Task description:
The answer must be the full data, restated word for word, with no pictures in it.

Given material:
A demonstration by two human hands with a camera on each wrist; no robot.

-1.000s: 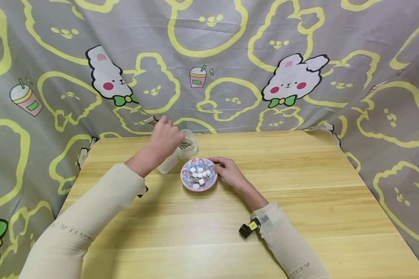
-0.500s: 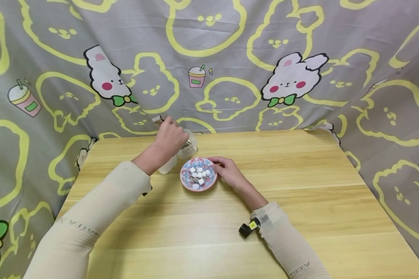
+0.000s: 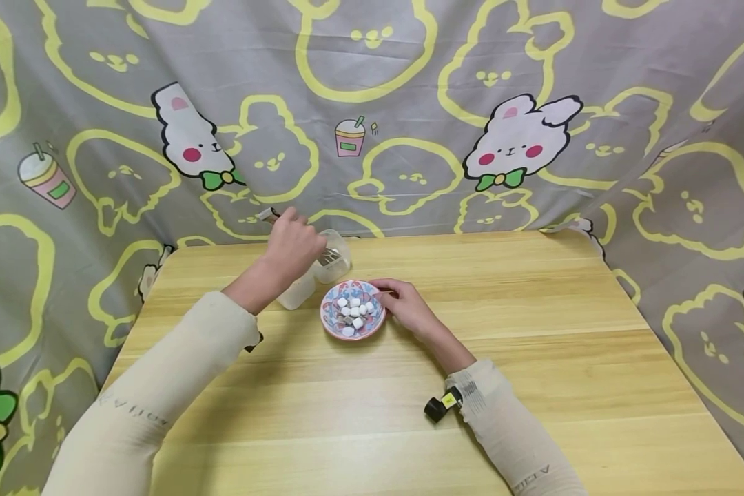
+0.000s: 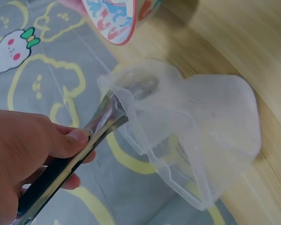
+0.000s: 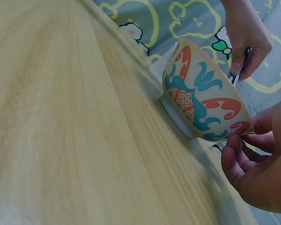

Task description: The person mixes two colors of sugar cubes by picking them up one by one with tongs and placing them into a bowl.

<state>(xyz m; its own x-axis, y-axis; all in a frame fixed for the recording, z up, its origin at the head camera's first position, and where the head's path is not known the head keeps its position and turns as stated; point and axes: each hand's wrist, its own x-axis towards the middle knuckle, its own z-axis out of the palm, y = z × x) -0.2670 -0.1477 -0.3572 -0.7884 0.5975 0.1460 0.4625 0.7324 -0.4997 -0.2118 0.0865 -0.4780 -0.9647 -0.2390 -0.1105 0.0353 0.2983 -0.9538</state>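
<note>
My left hand holds metal tongs with dark handle sides, thumb and fingers around the handle. The slotted end of the tongs dips into a translucent plastic container with two compartments, at the back of the table. Nearer to me stands a patterned bowl with a pink rim, blue and red motifs outside. Several small white rounded cubes lie in it, with a few brownish bits among them. My right hand pinches the bowl's rim on its right side between thumb and fingers.
The wooden table extends to the right and front. A grey curtain with yellow outlines and rabbit prints hangs close behind the table's back edge and along both sides. A black wrist device sits at the right sleeve.
My left hand shifted slightly right with the tongs, then came back left, the tongs' end staying at the container. The right hand and the bowl have stayed put.
</note>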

Problem solution:
A demonstration by two human hands with a camera on each wrist; no robot.

-1.000s: 
-0.500s: 
+0.000s: 
+0.000s: 
+0.000s: 

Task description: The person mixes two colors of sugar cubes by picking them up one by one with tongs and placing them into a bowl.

<state>(xyz m; its own x-axis, y-axis; all in a frame fixed for the recording, z up, its origin at the head camera's first position, and where the head's path is not known the head keeps its position and turns as stated; point and axes: each hand's wrist, its own x-axis towards the middle knuckle, its own z-axis out of the palm, y = z × x) -0.2670 -0.1477 -0.3572 -0.7884 0.5975 0.1460 0.4625 0.7324 -0.4997 -0.2118 0.0865 -0.4780 -0.9647 -0.2390 -0.1105 0.0353 0.2983 -0.9538</state>
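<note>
My left hand holds metal tongs with dark handle sides, thumb and fingers around the handle. The slotted end of the tongs dips into a translucent plastic container with two compartments, at the back of the table. Nearer to me stands a patterned bowl with a pink rim, blue and red motifs outside. Several small white rounded cubes lie in it, with a few brownish bits among them. My right hand pinches the bowl's rim on its right side between thumb and fingers.
The wooden table extends to the right and front. A grey curtain with yellow outlines and rabbit prints hangs close behind the table's back edge and along both sides. A black wrist device sits at the right sleeve.
My left hand shifted slightly right with the tongs, then came back left, the tongs' end staying at the container. The right hand and the bowl have stayed put.
</note>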

The response to the exercise is now complete.